Anchor lines securing the new dock at the Langley marina are still crisscrossed and continuing to chafe, and the problem has rubbed the Port of South Whidbey the wrong way long enough.
On Tuesday, the commissioners unanimously agreed at their regular meeting Tuesday to give the district’s attorney the green light to go after the installer, Friday Harbor-based Mike Carlson Enterprises, Inc., for the cost of fixing the lines. Port authorities allege they were hooked up incorrectly when the new floats were installed two years ago.
“We’ve done a long dance with them and they won’t do anything,” Commissioner Curt Gordon said.
Mike Carlson did not return a call for comment left Thursday but the construction firm has in past communications with the port maintained that the work was done as specified and approved.
The $1.7 million project was completed in April, 2014, adding about 330 feet of additional dock space to South Whidbey Harbor. The anchor lines, which help secure the floats to the seafloor, were found by a port-hired diver a short time later to be crisscrossed and rub together on certain tides. Though the discovery was made within the warranty period for the construction work, the district and Mike Carlson Enterprises never came to terms on how to proceed.
This week the board indicated it was largely waiting to nail down a price on a fix, which it recently accomplished by piggybacking the work onto a request for bids to complete the outside mooring project — a plan to modify the floats so large ships can tie up along the outside edge.
The idea, according to Commissioner Ed Halloran, was to have a better idea on the price tag of the work, a job that will require barges and other heavy equipment.
That way, “… if we had to go to war we knew what we were getting into,” Halloran said.
Two firms submitted bids for the projects: Seattle-based Pacific Pile & Marine L.P. quoted $82,100 for the outside mooring project, and $92,650 for the anchor-line fix for a total $177,750 bid; and Anacortes-based Culbertson Marine Construction, Inc. quoted $81,800 for the outside mooring project, and $146,000 for the anchor-line fix for a total $227,800 bid.
None of the port commissioners said they believed the situation presents an immediate threat to public safety but were clear the situation needs to be resolved soon.
The port hired Seattle-based Collins Engineers to perform a structural condition assessment, including an underwater inspection, and the company’s October 2014 report said five lines were affected, some rope and some chain. The company said all should be addressed within 12 months but noted that the “abrasion damage to the rope should be repaired immediately.”
None of the recommendations have been implemented yet, port Executive Director Angi Mozer confirmed this week.
“We’ve been keeping very close tabs on it; we’ve done a dive in April and in December, and each time check in with the engineer.”
“There’s no fraying which would warrant serious concern,” she said. “It’s just that protective coating.”
The report also urged the port to monitor the anchor line connections, specifically cotter pins that prevent nuts from backing off or working loose from their bolts. In the October assessment’s photos the pins appeared to be rusting.
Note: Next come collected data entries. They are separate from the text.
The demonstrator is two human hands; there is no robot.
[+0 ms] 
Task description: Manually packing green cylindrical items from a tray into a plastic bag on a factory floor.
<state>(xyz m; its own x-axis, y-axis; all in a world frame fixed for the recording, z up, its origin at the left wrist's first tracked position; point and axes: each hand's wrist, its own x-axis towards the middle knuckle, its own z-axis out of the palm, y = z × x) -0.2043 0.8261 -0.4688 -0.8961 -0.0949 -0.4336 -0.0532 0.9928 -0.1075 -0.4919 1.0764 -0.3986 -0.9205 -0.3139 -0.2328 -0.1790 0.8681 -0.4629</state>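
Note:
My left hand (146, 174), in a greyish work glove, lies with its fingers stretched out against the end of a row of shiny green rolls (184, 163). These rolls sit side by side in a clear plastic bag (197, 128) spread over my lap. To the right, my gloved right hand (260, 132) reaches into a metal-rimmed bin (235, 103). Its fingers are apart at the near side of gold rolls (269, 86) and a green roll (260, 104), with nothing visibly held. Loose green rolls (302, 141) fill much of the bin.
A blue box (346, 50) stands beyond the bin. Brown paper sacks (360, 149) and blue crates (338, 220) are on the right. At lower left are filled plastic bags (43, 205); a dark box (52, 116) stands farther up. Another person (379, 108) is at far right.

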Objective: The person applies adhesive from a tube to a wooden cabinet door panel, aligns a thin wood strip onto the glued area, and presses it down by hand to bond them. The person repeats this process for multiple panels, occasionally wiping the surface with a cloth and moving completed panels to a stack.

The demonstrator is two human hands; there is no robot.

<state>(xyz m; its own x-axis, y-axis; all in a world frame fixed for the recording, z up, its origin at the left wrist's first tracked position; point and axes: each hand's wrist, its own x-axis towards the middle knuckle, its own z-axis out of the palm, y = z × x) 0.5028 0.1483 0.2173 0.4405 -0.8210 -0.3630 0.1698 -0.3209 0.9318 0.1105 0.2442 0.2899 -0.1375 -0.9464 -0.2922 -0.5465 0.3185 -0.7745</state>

The later inspections this year showed that some are now missing entirely.
Mozer reiterated that the engineer is aware of the issue and does not believe public safety is at risk. It’s not clear, however, whether the cotter pins broke off or simply rusted away. The latter could suggest that the pins were made of the wrong materials and Mozer is looking over inventory and design specifications to identify just what was specified and used.
The board’s decision this week allows the port’s attorney to resume talks with the contractor, organizing a meeting with a third-party mediator for arbitration — the process outlined in the original contract to address disputes or warranty issues. If those fail, however, Mozer said the commissioners’ decision also authorizes the attorney to consider and later present the board with additional next legal steps.
A special meeting is planned for this month to vote on the bids, but a date was not finalized by press time Friday. If a combined bid is approved, one that includes both projects, the work should be wrapped up by January. Mozer said that while the problem doesn’t appear to be dangerous yet, no one wants to wait until it becomes so.
“So far our engineers don’t feel it’s a safety concern, but we don’t want it to get to that point,” she said.
“I don’t know how the commissioners will vote but I have a feeling they’ll do it because it’s making us all uneasy.”